Um dos fatores que têm inibido a atração de capital externo, que, acredita Pimentel, já poderia estar dando mais tração à bolsa de valores local, é o cenário de incertezas, por causa do aumento das tensões políticas e crise econômica, agravada pelas dúvidas em relação à sustentação das contas públicas. A preocupação do investidor é saber que medidas o governo poderá adotar para tapar o rombo fiscal, agravado pela crise do coronavírus, para recolocar as contas públicas no caminho do ajuste no período pós-pandemia.

Para ter uma ideia de quanto a B3 se encontra distante ainda do pico a que chegou este ano, próximo de 120 mil pontos, em 23 de janeiro, o Ibovespa (principal índice da bolsa de valores) tem orbitado ao redor de 96 mil pontos. Essa pontuação indica que o mercado de ações compensou apenas pouco mais da metade da perda que acumulou ao despencar para um nível próximo de 63 mil pontos, em 23 de março, no auge do pânico provocado pela crise da pandemia no mercado financeiro.

A Bolsa de Valores de São Paulo, a B3, encerrou o pregão de sexta-feira com alta de 0,46%, em 96.572 pontos, e acumulou alta de 4,07% na semana, que fica ampliada para 10,49% no mês.
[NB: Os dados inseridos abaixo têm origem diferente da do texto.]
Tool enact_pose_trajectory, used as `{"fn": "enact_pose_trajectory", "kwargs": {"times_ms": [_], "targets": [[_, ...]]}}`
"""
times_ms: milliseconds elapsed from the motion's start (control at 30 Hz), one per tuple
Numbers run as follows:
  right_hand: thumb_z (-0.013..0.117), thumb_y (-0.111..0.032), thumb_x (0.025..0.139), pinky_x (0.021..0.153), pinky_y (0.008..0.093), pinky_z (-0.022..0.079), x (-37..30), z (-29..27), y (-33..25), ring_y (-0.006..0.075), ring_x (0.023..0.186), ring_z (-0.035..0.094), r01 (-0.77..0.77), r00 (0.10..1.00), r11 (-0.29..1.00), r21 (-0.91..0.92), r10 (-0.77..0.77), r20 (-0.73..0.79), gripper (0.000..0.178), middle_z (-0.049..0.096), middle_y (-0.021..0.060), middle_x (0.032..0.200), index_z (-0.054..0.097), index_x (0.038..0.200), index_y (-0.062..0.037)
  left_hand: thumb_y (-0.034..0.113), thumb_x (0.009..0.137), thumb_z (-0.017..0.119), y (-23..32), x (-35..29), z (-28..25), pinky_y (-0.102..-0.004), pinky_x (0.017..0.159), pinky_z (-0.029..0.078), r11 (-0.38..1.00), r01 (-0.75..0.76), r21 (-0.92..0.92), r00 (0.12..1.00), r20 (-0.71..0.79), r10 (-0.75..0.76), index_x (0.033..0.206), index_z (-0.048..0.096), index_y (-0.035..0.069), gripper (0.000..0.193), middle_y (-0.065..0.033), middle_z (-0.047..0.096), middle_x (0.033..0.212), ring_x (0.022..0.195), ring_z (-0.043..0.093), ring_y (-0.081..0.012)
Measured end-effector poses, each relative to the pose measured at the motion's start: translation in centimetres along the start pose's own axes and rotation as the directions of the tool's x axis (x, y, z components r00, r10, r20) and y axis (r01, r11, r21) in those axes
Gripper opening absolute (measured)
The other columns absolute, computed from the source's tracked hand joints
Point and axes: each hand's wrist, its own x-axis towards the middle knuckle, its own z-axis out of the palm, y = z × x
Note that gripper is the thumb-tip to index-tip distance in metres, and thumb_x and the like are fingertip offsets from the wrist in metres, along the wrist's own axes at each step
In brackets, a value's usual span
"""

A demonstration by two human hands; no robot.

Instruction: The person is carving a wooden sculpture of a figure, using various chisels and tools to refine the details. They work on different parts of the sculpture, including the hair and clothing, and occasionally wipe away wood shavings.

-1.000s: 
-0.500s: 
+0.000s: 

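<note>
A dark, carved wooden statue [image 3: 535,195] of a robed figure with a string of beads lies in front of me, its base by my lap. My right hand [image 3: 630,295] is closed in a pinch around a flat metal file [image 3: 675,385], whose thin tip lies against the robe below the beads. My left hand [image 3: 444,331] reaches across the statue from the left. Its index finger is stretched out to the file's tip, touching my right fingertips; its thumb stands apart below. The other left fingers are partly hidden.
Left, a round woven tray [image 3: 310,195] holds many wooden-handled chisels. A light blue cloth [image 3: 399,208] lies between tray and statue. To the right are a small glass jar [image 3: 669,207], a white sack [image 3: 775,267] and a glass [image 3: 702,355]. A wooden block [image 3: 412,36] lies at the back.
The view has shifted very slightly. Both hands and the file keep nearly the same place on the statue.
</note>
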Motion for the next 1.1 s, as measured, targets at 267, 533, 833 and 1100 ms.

Um desempenho que, faltando uma semana para o término de junho, coloca a bolsa de valores como o investimento mais rentável do mês, pelo segundo período consecutivo. No ano, a B3 acumula ainda uma desvalorização de 16,49%.

O dólar encerrou sexta-feira cotado por R$ 5,32, com valorização de 5,35% na semana. No mês, a moeda americana tem uma queda residual de 0,37%, mas no ano acumula valorização de 33%, até o momento.